Collected data:
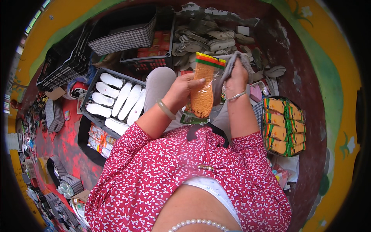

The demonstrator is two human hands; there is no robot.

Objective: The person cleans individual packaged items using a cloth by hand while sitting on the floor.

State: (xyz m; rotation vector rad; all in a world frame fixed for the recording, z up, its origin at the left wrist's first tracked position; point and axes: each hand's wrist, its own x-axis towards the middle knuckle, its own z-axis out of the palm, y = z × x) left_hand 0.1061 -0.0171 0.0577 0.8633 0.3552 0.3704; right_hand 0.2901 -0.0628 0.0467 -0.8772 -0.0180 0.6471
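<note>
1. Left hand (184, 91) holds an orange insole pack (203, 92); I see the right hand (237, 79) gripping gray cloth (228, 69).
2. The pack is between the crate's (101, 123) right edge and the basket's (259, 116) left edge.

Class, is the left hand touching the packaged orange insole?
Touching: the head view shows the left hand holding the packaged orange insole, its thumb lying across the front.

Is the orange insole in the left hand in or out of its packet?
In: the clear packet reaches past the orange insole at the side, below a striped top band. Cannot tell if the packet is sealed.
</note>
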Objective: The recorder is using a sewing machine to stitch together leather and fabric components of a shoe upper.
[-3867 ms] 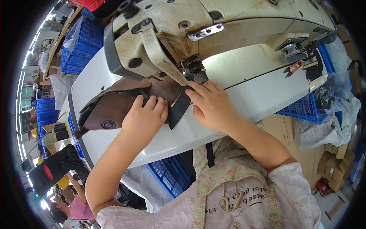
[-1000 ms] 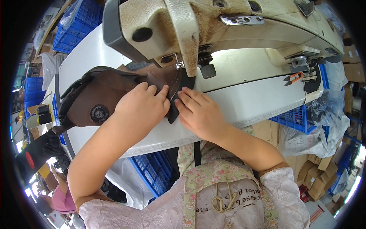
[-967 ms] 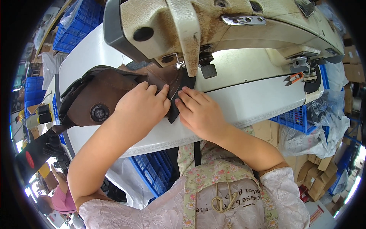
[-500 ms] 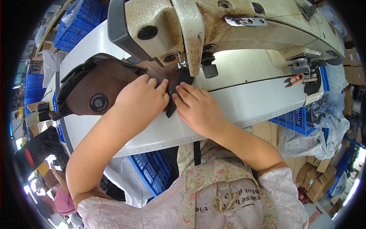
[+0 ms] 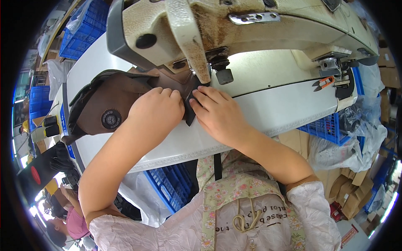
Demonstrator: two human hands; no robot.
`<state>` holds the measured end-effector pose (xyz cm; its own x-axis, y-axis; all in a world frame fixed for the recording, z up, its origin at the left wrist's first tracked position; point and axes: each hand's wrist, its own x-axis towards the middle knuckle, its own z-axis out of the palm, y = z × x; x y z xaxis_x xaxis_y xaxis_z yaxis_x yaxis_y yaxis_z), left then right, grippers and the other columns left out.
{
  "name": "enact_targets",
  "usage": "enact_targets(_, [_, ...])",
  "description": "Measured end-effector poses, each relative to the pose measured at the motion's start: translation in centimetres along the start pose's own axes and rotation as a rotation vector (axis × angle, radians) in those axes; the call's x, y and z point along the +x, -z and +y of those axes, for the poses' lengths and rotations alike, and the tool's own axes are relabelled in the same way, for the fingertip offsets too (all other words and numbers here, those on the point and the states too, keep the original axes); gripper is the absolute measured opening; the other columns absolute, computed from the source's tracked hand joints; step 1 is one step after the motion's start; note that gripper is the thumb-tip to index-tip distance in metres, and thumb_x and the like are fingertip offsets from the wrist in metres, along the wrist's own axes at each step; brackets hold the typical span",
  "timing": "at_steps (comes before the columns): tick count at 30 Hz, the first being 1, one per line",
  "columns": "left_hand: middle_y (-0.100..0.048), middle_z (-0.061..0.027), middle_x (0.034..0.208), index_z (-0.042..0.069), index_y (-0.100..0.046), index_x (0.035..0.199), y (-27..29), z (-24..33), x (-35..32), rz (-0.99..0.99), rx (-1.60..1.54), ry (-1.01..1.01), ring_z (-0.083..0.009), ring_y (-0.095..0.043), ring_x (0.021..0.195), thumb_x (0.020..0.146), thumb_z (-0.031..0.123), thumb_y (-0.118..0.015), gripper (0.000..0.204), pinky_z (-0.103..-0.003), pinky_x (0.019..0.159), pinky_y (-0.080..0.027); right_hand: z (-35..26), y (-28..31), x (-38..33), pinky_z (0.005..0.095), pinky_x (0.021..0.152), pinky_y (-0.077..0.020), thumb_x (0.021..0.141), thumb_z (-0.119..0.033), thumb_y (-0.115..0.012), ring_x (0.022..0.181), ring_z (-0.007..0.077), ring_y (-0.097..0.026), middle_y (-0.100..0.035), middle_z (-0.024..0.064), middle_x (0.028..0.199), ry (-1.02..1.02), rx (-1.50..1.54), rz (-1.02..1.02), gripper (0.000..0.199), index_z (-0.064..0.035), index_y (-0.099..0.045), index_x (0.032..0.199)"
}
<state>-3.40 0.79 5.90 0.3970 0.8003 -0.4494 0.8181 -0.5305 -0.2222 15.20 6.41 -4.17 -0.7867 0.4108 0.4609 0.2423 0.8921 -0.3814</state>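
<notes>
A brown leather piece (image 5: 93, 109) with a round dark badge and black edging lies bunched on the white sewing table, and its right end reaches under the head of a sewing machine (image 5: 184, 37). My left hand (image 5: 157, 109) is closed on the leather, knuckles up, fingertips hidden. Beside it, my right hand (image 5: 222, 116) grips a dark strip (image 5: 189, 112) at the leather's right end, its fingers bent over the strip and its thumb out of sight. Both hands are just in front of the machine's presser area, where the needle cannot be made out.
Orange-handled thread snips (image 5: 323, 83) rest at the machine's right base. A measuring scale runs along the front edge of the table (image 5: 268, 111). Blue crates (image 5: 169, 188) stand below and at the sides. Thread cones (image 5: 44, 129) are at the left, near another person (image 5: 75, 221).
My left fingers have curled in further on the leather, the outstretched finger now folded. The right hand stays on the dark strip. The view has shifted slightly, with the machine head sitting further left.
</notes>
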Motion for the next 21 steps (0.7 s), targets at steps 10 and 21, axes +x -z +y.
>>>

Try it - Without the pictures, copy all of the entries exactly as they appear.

Result -
The demonstrator is two human hands; there is no robot.

Objective: The person cleans individual packaged items using a cloth by hand while sitting on the floor.

State: (xyz m; rotation vector rad; all in a world frame fixed for the recording, z up, its origin at the left wrist's first tracked position; point and axes: each hand's wrist, its own x-axis towards the middle knuckle, its own z-axis out of the palm, y = z × x) left_hand 0.1061 -0.0171 0.0577 0.8633 0.3552 0.3704; right_hand 0.2901 -0.0628 0.0467 -0.8772 -0.0180 0.6471
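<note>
1. Left hand (184, 91) holds an orange insole pack (203, 92); I see the right hand (237, 79) gripping gray cloth (228, 69).
2. The pack is between the crate's (101, 123) right edge and the basket's (259, 116) left edge.

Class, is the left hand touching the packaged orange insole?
Touching: the head view shows the left hand holding the packaged orange insole, its thumb lying across the front.

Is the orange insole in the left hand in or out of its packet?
In: the clear packet reaches past the orange insole at the side, below a striped top band. Cannot tell if the packet is sealed.
</note>
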Objective: The recorder is using a sewing machine to stitch together leather and fabric components of a shoe upper.
[-3867 ms] 
[-1000 ms] 
[-967 ms] 
[-500 ms] 
[+0 ms] 
Demonstrator: two human hands; no robot.
`<state>` holds the measured end-effector pose (xyz cm; its own x-axis, y-axis; all in a world frame fixed for the recording, z up, its origin at the left wrist's first tracked position; point and axes: each hand's wrist, its own x-axis towards the middle knuckle, its own z-axis out of the palm, y = z × x; x y z xaxis_x xaxis_y xaxis_z yaxis_x yaxis_y yaxis_z), left then right, grippers and the other columns left out.
{
  "name": "enact_targets",
  "usage": "enact_targets(_, [_, ...])",
  "description": "Measured end-effector poses, each relative to the pose measured at the motion's start: translation in centimetres along the start pose's own axes and rotation as a rotation vector (axis × angle, radians) in those axes; the call's x, y and z point along the +x, -z and +y of those axes, for the poses' lengths and rotations alike, and the tool's own axes are relabelled in the same way, for the fingertip offsets too (all other words and numbers here, those on the point and the states too, keep the original axes); gripper is the absolute measured opening; the other columns absolute, computed from the source's tracked hand joints; step 1 is one step after the motion's start; note that gripper is the thumb-tip to index-tip distance in metres, and thumb_x and the like are fingertip offsets from the wrist in metres, along the wrist's own axes at each step; brackets hold the typical span",
  "timing": "at_steps (comes before the columns): tick count at 30 Hz, the first being 1, one per line",
  "columns": "left_hand: middle_y (-0.100..0.048), middle_z (-0.061..0.027), middle_x (0.034..0.208), index_z (-0.042..0.069), index_y (-0.100..0.046), index_x (0.035..0.199), y (-27..29), z (-24..33), x (-35..32), rz (-0.99..0.99), rx (-1.60..1.54), ry (-1.01..1.01), ring_z (-0.083..0.009), ring_y (-0.095..0.043), ring_x (0.021..0.195), thumb_x (0.020..0.146), thumb_z (-0.031..0.123), thumb_y (-0.118..0.015), gripper (0.000..0.204), pinky_z (-0.103..-0.003), pinky_x (0.019..0.159), pinky_y (-0.080..0.027); right_hand: z (-35..26), y (-28..31), x (-38..33), pinky_z (0.005..0.095), pinky_x (0.021..0.152), pinky_y (-0.077..0.020), thumb_x (0.021..0.141), thumb_z (-0.119..0.033), thumb_y (-0.115..0.012), ring_x (0.022..0.181), ring_z (-0.007..0.077), ring_y (-0.097..0.026), middle_y (-0.100..0.035), middle_z (-0.024..0.064), middle_x (0.028..0.199), ry (-1.02..1.02), rx (-1.50..1.54), rz (-1.02..1.02), gripper (0.000..0.199), index_z (-0.064..0.035), index_y (-0.099..0.045), index_x (0.032..0.199)"
}
<state>-3.40 0.79 5.90 0.3970 0.8003 -0.4494 0.8181 -0.5305 -0.2222 15.20 6.41 -4.17 -0.7867 0.4108 0.4609 0.2423 0.8921 -0.3814</state>
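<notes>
A brown leather piece (image 5: 93, 109) with a round dark badge and black edging lies bunched on the white sewing table, and its right end reaches under the head of a sewing machine (image 5: 184, 37). My left hand (image 5: 157, 109) is closed on the leather, knuckles up, fingertips hidden. Beside it, my right hand (image 5: 222, 116) grips a dark strip (image 5: 189, 112) at the leather's right end, its fingers bent over the strip and its thumb out of sight. Both hands are just in front of the machine's presser area, where the needle cannot be made out.
Orange-handled thread snips (image 5: 323, 83) rest at the machine's right base. A measuring scale runs along the front edge of the table (image 5: 268, 111). Blue crates (image 5: 169, 188) stand below and at the sides. Thread cones (image 5: 44, 129) are at the left, near another person (image 5: 75, 221).
My left fingers have curled in further on the leather, the outstretched finger now folded. The right hand stays on the dark strip. The view has shifted slightly, with the machine head sitting further left.
</notes>
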Motion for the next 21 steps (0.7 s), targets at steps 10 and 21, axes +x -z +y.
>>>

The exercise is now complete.